I heard he got depressed sometimes, but to me, when we were talking anyway, he was always fired up with the general possibilities of things. I really found him quite inspirational. His talent and ideas were never really harnessed enough for the world's good. But he did not look after himself well.
He'd been ill. I believe he died quietly in his sleep ‒ I hadn't seen him for about six months, prior to that. I was surprised at how personally I took it when he died.

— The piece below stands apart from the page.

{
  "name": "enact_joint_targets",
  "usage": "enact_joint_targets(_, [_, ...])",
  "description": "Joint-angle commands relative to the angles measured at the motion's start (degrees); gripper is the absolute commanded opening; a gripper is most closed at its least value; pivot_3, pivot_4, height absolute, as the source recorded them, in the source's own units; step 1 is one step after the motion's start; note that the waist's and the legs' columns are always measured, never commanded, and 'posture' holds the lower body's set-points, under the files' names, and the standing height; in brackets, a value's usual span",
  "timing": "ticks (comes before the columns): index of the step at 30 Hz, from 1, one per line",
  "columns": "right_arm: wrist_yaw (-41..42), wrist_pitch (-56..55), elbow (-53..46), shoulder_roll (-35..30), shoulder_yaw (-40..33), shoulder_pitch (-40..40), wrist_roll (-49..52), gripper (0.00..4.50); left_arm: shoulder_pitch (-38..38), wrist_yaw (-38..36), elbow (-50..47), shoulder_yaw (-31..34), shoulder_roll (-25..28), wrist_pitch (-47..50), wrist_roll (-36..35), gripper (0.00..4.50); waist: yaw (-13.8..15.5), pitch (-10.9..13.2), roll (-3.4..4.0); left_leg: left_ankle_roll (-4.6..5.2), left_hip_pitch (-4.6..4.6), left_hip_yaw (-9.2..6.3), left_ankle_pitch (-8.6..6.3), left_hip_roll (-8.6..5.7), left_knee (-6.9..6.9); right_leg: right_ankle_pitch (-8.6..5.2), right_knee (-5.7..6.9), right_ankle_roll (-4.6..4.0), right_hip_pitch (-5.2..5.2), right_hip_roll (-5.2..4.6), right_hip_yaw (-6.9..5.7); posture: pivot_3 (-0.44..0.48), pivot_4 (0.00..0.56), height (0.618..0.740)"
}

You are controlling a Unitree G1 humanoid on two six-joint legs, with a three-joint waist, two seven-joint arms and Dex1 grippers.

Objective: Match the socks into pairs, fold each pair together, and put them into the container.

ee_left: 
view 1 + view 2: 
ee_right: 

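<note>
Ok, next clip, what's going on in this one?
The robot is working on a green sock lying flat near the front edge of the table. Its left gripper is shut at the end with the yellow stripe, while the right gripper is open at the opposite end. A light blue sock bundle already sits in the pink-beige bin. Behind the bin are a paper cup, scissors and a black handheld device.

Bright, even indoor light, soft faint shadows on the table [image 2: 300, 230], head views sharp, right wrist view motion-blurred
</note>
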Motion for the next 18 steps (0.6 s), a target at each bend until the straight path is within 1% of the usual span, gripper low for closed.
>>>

At the funeral were a handful of friends, fellow musicians and of course his family, who like us knew exactly how valuable he was. We hadn't known each other in childhood, but I think each of us, from the very outset, recognised in the other certain outsider qualities. I don't think I ever had a dull conversation with him. He'd have been one of those kids who was no good at football, like me, hanging round the frosty goalmouth on a cold afternoon, talking about music or great theories and waiting for the games master to blow the final whistle. So when I think of moving out of that house in Colchester, I can't do so without remembering Andy and the cadences of Bach and Jobim echoing around the newly-pictureless walls and the dusty floorboards on that last grey afternoon.